F. Barbagallo, Napoli, Belle Époque – Laterza, Roma-Bari 2015, pp. 202, euro 18,00
L’immagine predominante di Napoli, tra il 1860 e il 1915, è quella di ex-capitale di un grande regno, ‘città regia’ in decadenza incapace di trasformarsi in ‘città borghese’, metropoli tra le più popolose d’Europa, il cui fascino è compromesso dalle miserabili condizioni di vita della gran parte dei suoi abitanti. Ma Napoli, fino alla grande guerra, non è solo questo: è anche una metropoli europea moderna, una città dall’elevato livello culturale dove si realizzano esperienze di rilievo sul piano professionale, sul terreno commerciale, nel conflitto sociale tra industriali, per lo più stranieri o settentrionali, e operai organizzati sindacalmente.

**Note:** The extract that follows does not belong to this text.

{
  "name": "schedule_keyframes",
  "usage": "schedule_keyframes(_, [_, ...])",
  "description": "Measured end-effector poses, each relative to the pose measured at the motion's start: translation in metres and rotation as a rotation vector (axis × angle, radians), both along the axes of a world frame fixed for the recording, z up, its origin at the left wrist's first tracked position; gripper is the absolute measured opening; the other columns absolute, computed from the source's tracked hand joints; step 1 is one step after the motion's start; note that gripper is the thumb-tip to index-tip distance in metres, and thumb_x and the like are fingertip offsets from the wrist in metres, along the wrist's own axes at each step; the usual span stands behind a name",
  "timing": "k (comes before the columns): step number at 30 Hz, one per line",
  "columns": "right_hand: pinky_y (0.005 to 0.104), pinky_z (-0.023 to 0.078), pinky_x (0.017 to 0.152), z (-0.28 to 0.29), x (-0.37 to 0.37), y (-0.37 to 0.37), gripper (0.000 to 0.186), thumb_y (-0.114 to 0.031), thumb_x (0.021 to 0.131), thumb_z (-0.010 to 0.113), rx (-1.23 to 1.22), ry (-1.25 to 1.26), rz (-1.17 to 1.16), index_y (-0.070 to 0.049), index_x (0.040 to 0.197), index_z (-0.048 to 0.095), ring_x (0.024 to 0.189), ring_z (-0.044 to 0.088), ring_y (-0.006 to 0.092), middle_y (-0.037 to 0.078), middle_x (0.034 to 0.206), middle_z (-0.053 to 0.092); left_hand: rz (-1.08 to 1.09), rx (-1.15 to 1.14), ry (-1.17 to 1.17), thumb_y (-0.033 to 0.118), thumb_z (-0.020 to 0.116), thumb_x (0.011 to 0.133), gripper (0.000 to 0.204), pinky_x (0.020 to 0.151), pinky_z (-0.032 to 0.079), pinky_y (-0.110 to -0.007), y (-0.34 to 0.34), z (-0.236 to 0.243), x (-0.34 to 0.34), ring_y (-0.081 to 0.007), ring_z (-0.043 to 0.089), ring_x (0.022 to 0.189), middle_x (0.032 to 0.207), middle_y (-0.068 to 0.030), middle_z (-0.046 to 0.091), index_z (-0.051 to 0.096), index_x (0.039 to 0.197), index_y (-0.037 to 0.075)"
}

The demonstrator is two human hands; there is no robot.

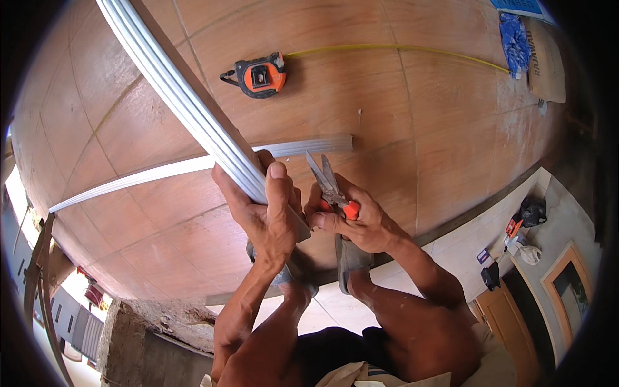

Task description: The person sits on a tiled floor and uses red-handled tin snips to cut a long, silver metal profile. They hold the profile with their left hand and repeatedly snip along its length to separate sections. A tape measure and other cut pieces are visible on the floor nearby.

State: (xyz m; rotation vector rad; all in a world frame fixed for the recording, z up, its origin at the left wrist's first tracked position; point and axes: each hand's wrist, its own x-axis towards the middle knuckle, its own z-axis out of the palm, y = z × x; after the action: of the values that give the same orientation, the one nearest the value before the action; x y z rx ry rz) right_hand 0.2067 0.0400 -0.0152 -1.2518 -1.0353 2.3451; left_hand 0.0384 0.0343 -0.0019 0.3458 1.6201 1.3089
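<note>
Left hand (263,222): you're gripping the metal channel (177,97) near its close end, seemingly to steady it.
Right hand (362,222): you're clasping snips (331,189), tips aimed away from you; finger placement's partly hidden.
Tape measure (261,76): sits extended, right of the channel.

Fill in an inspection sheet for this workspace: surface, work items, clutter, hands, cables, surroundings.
Surface: orange-brown tiled floor, pale smudges toward the right.
Work items: ribbed metal strip held up at an angle; second strip lying on the tiles; snips with orange-red handles, blades parted; orange-and-black tape measure, its yellow blade pulled out rightward.
Clutter: crumpled blue plastic and brown cardboard at upper right; black bag among small items further down.
Hands: left hand grips the ribbed metal strip near its close end; right hand holds the snips.
Cables: nothing seen.
Surroundings: wooden door at lower right; rough concrete block at lower left.
</note>
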Motion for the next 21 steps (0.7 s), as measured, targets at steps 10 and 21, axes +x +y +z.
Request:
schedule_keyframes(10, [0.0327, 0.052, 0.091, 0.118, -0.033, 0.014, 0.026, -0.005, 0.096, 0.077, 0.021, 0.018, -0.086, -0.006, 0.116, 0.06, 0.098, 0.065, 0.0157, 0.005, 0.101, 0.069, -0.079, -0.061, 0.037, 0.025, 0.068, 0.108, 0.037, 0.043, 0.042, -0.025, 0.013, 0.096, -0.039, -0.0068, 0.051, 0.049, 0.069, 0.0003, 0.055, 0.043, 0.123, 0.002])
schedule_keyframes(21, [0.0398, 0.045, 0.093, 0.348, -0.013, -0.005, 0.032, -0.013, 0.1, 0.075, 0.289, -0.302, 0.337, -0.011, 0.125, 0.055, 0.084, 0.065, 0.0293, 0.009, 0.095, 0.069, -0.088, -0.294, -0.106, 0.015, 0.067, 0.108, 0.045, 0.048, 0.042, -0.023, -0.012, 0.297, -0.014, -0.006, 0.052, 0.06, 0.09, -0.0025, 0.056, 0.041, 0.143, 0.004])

La Belle Époquenapoletana non è solo fatta di luminosi café chantant ma di iniziative economiche e progetti politici e delle prime originali forme della cultura di massa. Le classi dirigenti hanno, per lo più, una loro dignità e si preoccupano degli interessi pubblici. Questa fase di grande fervore e di grande vitalità si interromperà con lo scoppio della prima guerra mondiale. La guerra, infatti, si sarebbe rivelata un pessimo affare per la città e per tutto il Mezzogiorno, sempre più sfavoriti dalla spesa pubblica rivolta al Nord. Fino al 1915 Napoli è ancora una capitale europea. Dopo non lo sarà più.